Posted to user@storm.apache.org by Sajith <sa...@gmail.com> on 2014/04/25 11:40:33 UTC

Need help on Storm Remote Cluster deployment(Workers in a one machine are not getting tuples)

Hi all,

I was trying out storm in a remote deployment and was trying to measure end
to end latency.

I was using 4 machines Lets name them as M1, M2, M3 and M4. Following is
the usage of the each machine
M1 - Nimbus
M2 - Supervisor
M3 - Supervisor
M4 - ZooKeeper

Then i wrote a simple topology which contains 1 spout(StampTimeSpout)  and
2 bolts (PassThroughBolt, LatencyMeasureBolt).  StampTime spout generates
tupels which contains current time, a group id (guaranteed to be either "0"
or "0") and the task id, these tuples are sent to PassThroughBolt. At
PassThroughBolt it adds it's task id to the tuple and forwards it to
LatencyMeasureBolt. At LatencyMeasureBolt it calculates the latency by
taking the time containing in the tuple.

Following is the topology.

 builder.setSpout("timestamp", new StampTimeSpout(), *10*);
 builder.setBolt("pass", new PassThroughBolt(), *2*)
                 .shuffleGrouping("timestamp");
 builder.setBolt("measure-bolt", new LatencyMeasureBolt(), *2*)
                 .fieldsGrouping("pass", new Fields("groupid"));

When i deployed this on cluster,
- workers of spouts are spread across M2 and M3
- Both workers of PassThroughBolt was deplyed in M2
- One worker of LatencyMeasureBolt() was deployed in M2 and the other
worker was in M3

As i mentioned, I'm having a field called "groupid" and  I make sure the
group id is either 0 or 1. And I use field grouping on the "groupid".
Therefore,  both worked of LatencyMeasureBolt should get messages.

The problem I face here is the* worker of **LatencyMeasureBolt in M3* is
not getting any messages from the workers of PassThroughBolt which are in
M2. But workers in M2 of LatencyMeasureBolt are working as intended.

I also observe that the worker in M2 is only receiving messages of a single
group due to field grouping and all the messages of the other group is lost
it seems.

Any idea on what's going on or have I done something wrong?

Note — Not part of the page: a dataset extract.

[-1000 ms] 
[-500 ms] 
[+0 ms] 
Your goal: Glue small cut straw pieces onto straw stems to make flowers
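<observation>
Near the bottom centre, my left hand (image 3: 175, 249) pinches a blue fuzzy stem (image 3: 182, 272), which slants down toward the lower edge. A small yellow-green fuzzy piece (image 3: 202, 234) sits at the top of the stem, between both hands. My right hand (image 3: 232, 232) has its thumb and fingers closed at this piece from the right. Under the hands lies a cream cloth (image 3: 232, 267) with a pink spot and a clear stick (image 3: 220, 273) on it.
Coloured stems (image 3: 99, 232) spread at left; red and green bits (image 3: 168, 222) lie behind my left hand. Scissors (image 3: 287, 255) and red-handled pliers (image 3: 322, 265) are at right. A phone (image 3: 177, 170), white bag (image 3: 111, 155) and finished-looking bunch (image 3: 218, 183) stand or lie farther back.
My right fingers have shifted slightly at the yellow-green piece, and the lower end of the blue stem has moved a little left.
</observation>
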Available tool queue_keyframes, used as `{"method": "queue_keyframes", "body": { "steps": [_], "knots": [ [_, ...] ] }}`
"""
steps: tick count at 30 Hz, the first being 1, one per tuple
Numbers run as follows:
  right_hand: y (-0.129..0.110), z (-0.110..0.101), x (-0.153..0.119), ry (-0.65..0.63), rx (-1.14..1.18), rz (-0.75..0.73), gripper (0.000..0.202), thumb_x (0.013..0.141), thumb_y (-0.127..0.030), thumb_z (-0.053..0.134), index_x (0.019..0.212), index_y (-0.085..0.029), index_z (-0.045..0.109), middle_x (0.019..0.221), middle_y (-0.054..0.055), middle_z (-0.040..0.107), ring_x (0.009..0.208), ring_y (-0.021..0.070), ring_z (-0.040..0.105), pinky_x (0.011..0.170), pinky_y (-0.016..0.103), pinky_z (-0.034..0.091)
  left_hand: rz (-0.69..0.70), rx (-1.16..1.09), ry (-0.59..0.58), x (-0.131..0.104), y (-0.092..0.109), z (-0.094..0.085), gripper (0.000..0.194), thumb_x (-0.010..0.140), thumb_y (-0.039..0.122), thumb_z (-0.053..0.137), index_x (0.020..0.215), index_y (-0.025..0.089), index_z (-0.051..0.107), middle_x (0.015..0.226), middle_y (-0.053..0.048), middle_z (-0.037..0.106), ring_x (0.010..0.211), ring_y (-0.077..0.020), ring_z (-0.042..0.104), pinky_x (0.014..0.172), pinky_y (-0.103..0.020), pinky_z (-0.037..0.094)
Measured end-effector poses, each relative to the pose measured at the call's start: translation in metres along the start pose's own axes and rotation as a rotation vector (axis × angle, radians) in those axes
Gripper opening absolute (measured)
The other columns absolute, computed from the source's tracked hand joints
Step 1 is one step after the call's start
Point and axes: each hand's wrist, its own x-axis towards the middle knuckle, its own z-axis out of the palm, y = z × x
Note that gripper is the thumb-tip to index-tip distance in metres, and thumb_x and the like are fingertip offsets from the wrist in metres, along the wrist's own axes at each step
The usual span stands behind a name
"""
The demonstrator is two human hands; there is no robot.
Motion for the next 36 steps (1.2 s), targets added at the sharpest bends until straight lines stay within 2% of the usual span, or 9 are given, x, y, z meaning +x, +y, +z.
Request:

I have attached
the .java files i used.

PS :
Pleas note that I verified the connectivity among machines using ping and
telnet. Also, both M2 and M3 supervisors were listed in UI and it was
showing that there was one task of LatencyMeasureBolt was running in M3 and
workers of spout was also running on M3. And this is not intermittent and
this keeps happening every time.